Worse, brown-outs, the plague of summer air
conditioning, often cause small dips in voltage. If the AC mains decline to 80
volts for a few seconds a power supply might still crank out a few volts. When
AC returns to full rated values the CPU is still running, back at 5 volts, but
now horribly confused. The RC circuit never notices the dip from 5 to 3 or so
volts, so the poor CPU continues running in it's mentally unbalanced state.
Again, your RAM is at risk.
Motorola, Maxim, and others developed many ICs
designed specifically to combat these problems. Though features and specs vary,
these supervisory circuits typically manage the processor's reset line,
battery power to the RAM, and the RAM's chip selects.

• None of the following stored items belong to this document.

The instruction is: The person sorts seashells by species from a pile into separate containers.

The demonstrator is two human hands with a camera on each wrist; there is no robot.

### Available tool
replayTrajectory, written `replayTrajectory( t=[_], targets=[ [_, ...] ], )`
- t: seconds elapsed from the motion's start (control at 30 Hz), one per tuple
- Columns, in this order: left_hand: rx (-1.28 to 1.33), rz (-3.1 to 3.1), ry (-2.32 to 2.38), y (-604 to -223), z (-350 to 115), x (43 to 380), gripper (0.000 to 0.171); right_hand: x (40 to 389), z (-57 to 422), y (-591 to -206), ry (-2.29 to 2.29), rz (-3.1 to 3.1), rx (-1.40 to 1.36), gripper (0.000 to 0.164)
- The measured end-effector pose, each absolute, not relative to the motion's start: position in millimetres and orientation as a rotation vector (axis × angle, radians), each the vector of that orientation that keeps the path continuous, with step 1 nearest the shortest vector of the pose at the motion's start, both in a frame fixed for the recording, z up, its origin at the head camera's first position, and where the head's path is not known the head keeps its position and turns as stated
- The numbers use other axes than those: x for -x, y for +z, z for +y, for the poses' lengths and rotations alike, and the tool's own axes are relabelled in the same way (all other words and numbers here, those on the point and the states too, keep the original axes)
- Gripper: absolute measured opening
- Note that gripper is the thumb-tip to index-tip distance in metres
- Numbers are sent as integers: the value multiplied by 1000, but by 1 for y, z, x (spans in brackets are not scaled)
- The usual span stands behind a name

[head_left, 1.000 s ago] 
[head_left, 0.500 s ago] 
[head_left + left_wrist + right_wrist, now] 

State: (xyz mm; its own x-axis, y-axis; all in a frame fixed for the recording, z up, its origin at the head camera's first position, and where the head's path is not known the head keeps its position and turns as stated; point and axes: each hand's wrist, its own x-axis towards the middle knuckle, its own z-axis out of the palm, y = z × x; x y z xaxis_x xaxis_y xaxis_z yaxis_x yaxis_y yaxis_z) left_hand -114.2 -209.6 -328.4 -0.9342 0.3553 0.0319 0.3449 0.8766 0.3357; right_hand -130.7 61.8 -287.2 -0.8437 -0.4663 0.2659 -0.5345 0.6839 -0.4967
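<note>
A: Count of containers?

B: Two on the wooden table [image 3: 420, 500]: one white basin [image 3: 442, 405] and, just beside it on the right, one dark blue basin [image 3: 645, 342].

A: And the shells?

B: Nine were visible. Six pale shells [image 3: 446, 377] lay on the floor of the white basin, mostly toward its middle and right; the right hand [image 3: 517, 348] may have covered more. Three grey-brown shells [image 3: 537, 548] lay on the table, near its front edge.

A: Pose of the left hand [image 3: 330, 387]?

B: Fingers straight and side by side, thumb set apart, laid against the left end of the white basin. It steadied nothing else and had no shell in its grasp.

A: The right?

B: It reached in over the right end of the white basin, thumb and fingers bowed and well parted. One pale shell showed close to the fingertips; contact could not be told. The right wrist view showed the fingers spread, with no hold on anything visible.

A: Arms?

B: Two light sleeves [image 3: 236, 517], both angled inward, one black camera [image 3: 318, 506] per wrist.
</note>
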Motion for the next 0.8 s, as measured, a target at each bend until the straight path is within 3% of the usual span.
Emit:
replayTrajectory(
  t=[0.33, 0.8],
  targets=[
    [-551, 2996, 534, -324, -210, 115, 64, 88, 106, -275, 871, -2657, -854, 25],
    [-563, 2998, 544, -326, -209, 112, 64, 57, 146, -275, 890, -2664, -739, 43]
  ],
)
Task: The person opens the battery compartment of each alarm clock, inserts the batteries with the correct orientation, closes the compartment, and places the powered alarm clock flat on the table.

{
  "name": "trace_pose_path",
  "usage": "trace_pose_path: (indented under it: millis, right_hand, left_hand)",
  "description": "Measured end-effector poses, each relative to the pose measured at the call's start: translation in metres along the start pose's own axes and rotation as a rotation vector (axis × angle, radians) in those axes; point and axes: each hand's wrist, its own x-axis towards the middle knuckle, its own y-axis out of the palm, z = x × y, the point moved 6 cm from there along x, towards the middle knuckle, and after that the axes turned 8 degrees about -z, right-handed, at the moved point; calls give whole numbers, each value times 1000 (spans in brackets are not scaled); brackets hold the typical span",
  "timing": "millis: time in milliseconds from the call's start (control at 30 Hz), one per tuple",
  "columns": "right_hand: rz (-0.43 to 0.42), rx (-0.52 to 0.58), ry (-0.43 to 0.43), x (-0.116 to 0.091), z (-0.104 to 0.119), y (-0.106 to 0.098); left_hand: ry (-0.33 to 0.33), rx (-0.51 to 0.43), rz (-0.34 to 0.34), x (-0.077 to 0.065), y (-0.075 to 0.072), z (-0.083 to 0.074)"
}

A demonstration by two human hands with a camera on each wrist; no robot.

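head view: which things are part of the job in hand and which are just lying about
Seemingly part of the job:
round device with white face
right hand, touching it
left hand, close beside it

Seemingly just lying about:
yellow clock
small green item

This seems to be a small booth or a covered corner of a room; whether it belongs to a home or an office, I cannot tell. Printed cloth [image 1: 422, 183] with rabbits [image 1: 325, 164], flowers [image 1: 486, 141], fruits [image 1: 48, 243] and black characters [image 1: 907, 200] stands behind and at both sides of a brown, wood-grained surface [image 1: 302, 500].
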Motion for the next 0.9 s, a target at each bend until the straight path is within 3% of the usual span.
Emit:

Given that no processor will run reliably outside of
its rated Vcc range, the first function of these chips is to assert reset
whenever Vcc falls below about 4.7 volts (on 5 volt logic). Unlike an RC circuit
which limply drools down as power fails, supervisory devices provide a snappy
switch between a logic zero and one, bringing the processor to a sure, safe
stopped condition.
They also manage the RAM's power, a tricky problem
since it's provided from the system's Vcc when power is available, and from
a small battery during quiescent periods. The switchover is instantaneous to
keep data intact.
With RAM safely provided with backup power and the
CPU driven into a reset state, a decent supervisory IC will also disable all
chip selects to the RAM. The reason? At some point after Vcc collapses you
can't even be sure the processor, and your decoding logic, will not create
rogue RAM chip selects. Supervisory ICs are analog beasts, conceived outside of
the domain of discrete ones and zeroes, and will maintain safe reset and chip
select outputs even when Vcc is gone.
But check the specs on the IC. Some disable chip
selects at exactly the same time they assert reset, asynchronously to what the
processor is actually doing. If the processor initiates a write to RAM, and a
nanosecond later the supervisory chip asserts reset and disables chip select,
that write cycle will be one nanosecond long. You
cannot play with write timing and expect predictable results. Allow any
write in progress to complete before doing something as catastrophic as a reset.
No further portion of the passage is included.